WORK INSTRUCTION:
Throughout the material below, count the lines that include the string "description", then report only the resulting number.

INFORMATION SUPPLIED:
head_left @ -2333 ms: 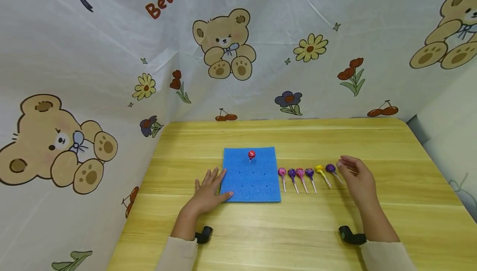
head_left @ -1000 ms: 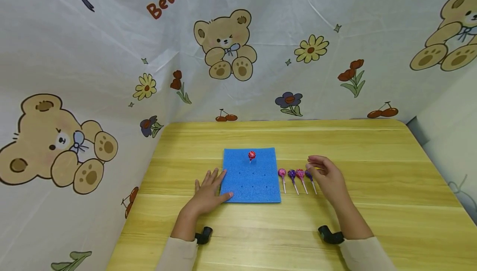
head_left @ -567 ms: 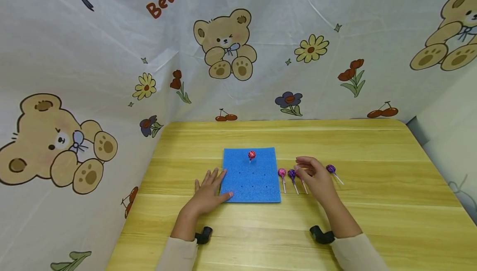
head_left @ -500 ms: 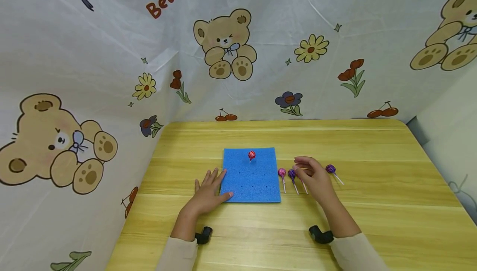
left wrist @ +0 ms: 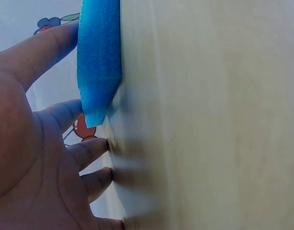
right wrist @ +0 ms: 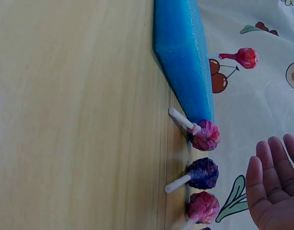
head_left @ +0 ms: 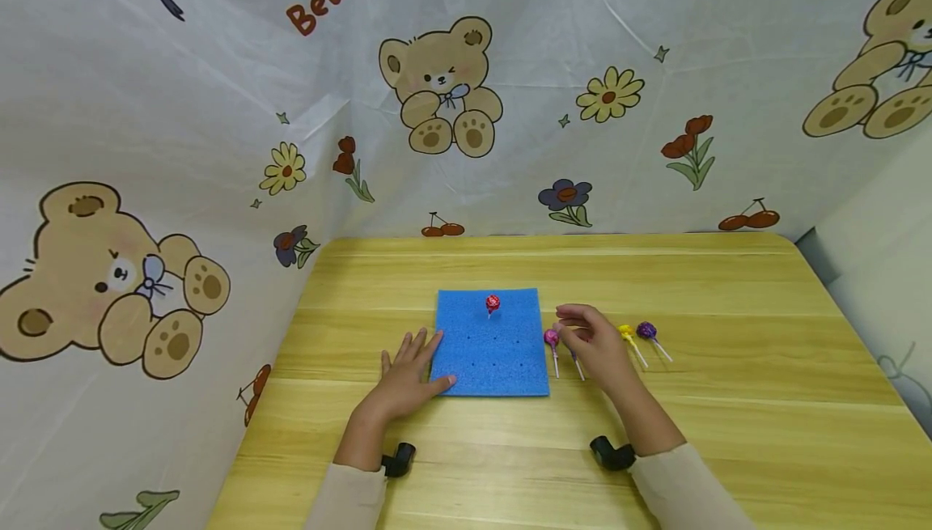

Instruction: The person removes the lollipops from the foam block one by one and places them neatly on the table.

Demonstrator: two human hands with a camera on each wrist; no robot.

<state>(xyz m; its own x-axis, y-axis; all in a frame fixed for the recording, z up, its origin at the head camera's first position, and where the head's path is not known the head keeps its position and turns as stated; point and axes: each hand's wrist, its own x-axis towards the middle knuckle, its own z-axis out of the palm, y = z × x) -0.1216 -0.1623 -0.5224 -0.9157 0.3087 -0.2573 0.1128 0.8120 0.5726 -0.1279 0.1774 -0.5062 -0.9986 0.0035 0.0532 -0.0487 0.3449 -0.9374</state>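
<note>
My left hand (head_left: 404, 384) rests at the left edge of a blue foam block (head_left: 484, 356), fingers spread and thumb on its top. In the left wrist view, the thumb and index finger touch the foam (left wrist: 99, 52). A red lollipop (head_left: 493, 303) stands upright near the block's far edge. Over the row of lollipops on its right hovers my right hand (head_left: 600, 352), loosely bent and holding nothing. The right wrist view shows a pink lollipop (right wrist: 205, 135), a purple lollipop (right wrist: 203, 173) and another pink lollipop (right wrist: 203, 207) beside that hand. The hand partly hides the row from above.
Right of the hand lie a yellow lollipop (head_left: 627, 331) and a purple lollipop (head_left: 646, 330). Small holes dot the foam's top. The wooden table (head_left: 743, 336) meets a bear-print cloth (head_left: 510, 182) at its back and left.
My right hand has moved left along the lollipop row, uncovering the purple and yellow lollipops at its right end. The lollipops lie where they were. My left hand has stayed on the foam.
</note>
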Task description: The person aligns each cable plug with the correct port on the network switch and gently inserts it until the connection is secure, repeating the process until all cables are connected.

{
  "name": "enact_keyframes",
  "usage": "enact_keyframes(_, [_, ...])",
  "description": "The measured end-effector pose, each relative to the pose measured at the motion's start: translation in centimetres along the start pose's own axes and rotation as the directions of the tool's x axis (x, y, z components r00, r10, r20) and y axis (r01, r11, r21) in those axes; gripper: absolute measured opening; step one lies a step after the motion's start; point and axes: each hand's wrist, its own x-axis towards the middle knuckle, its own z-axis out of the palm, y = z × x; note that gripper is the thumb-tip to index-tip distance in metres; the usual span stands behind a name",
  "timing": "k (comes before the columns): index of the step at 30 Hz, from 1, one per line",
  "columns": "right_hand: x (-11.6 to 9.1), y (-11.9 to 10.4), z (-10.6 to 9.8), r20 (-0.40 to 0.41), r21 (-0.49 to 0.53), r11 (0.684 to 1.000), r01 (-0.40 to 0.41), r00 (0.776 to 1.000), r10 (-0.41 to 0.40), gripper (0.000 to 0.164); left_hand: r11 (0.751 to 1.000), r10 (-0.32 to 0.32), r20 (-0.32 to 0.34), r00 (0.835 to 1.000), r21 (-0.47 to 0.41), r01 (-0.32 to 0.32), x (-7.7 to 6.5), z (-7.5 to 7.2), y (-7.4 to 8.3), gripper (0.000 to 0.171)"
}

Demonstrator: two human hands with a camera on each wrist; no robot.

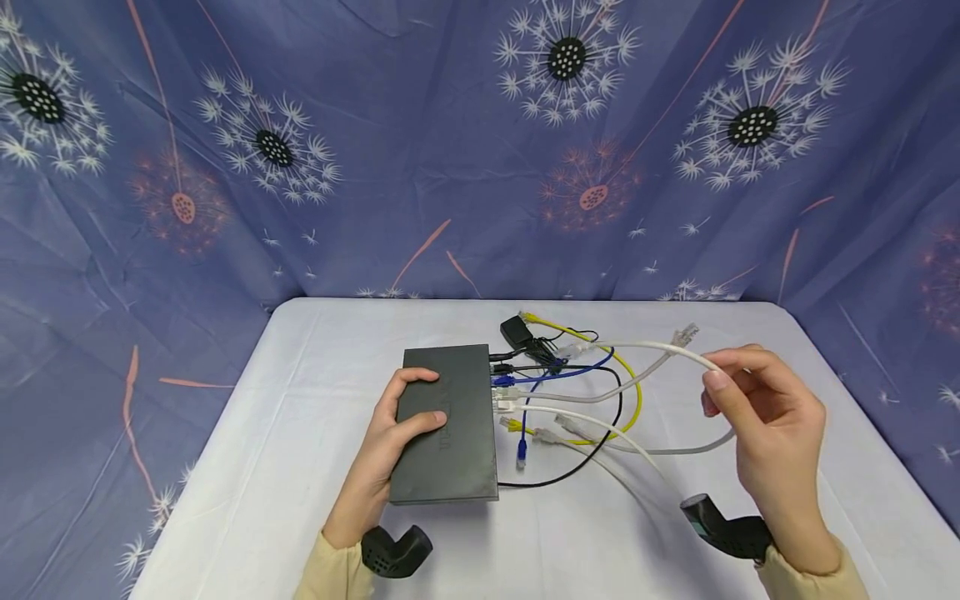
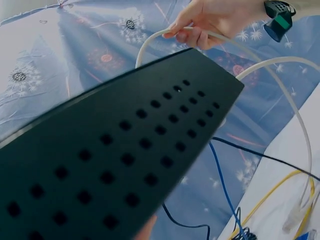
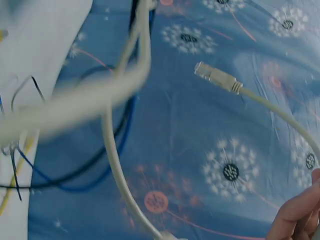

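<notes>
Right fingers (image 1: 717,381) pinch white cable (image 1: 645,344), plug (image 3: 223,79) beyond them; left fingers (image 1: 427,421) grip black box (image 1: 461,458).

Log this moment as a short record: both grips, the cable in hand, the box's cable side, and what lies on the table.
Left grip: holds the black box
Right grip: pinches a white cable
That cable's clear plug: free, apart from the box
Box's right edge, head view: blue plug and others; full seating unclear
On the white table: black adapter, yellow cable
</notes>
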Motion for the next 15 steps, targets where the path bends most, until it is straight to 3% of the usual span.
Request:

THE COMPLETED TASK:
2